__EXERCISE REQUIREMENTS__
Write the listing out once more, with every line exactly as it stands.

__DATA BLOCK__
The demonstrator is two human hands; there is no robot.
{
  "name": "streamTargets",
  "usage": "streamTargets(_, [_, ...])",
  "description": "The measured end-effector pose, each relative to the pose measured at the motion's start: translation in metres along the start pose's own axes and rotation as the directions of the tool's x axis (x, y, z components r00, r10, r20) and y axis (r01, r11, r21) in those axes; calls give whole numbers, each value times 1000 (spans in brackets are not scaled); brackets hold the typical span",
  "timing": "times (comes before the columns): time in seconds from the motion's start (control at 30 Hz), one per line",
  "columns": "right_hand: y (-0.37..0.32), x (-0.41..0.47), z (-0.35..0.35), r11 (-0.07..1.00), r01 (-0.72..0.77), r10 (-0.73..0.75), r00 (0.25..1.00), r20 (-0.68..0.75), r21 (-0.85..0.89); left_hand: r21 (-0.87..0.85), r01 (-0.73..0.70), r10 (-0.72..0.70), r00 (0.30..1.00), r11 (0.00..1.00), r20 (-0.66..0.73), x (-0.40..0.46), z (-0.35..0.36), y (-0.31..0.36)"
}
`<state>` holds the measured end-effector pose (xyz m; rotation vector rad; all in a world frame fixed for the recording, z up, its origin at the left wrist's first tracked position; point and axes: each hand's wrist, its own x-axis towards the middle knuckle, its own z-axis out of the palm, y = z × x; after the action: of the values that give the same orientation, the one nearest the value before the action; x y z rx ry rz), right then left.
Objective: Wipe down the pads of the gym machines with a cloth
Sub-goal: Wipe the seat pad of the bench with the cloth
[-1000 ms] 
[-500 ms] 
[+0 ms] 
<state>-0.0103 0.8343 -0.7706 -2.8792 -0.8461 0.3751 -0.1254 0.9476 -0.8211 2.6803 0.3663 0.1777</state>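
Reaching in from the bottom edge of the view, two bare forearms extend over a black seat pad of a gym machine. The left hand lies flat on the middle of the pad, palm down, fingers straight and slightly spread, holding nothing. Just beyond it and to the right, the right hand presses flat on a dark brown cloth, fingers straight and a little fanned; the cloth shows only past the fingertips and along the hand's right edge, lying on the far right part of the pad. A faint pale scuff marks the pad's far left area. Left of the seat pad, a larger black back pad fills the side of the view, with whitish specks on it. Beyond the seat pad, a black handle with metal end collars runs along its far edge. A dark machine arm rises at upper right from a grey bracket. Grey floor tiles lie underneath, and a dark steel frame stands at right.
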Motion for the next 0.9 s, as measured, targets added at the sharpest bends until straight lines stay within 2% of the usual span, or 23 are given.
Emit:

__OUTPUT__
The demonstrator is two human hands; there is no robot.
{
  "name": "streamTargets",
  "usage": "streamTargets(_, [_, ...])",
  "description": "The measured end-effector pose, each relative to the pose measured at the motion's start: translation in metres along the start pose's own axes and rotation as the directions of the tool's x axis (x, y, z components r00, r10, r20) and y axis (r01, r11, r21) in those axes; calls give whole numbers, each value times 1000 (spans in brackets are not scaled); brackets hold the typical span",
  "timing": "times (comes before the columns): time in seconds from the motion's start (control at 30 Hz), one per line",
  "columns": "right_hand: y (-0.37..0.32), x (-0.41..0.47), z (-0.35..0.35), r11 (-0.07..1.00), r01 (-0.72..0.77), r10 (-0.73..0.75), r00 (0.25..1.00), r20 (-0.68..0.75), r21 (-0.85..0.89); left_hand: r21 (-0.87..0.85), r01 (-0.73..0.70), r10 (-0.72..0.70), r00 (0.30..1.00), r11 (0.00..1.00), r20 (-0.66..0.73), x (-0.40..0.46), z (-0.35..0.36), y (-0.31..0.36)"
}
`<state>` holds the measured end-effector pose (xyz m; rotation vector rad; all in a world frame fixed for the recording, z up, its origin at the left wrist's first tracked position; point and axes: each hand's wrist, its own x-axis towards the middle knuckle, its own z-axis out of the palm, y = z × x; after the action: of the values that give the same orientation, the one nearest the value before the action; x y z rx ry rz), right then left.
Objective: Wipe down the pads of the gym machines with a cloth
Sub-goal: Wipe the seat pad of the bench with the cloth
[-1000 ms] 
[-500 ms] 
[+0 ms] 
<state>-0.0103 0.8343 -0.7706 -2.8792 -0.8461 0.3751 -0.1254 0.9476 -0.8211 2.6803 0.3663 0.1777</state>
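Reaching in from the bottom edge of the view, two bare forearms extend over a black seat pad of a gym machine. The left hand lies flat on the middle of the pad, palm down, fingers straight and slightly spread, holding nothing. Just beyond it and to the right, the right hand presses flat on a dark brown cloth, fingers straight and a little fanned; the cloth shows only past the fingertips and along the hand's right edge, lying on the far right part of the pad. A faint pale scuff marks the pad's far left area. Left of the seat pad, a larger black back pad fills the side of the view, with whitish specks on it. Beyond the seat pad, a black handle with metal end collars runs along its far edge. A dark machine arm rises at upper right from a grey bracket. Grey floor tiles lie underneath, and a dark steel frame stands at right.
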Motion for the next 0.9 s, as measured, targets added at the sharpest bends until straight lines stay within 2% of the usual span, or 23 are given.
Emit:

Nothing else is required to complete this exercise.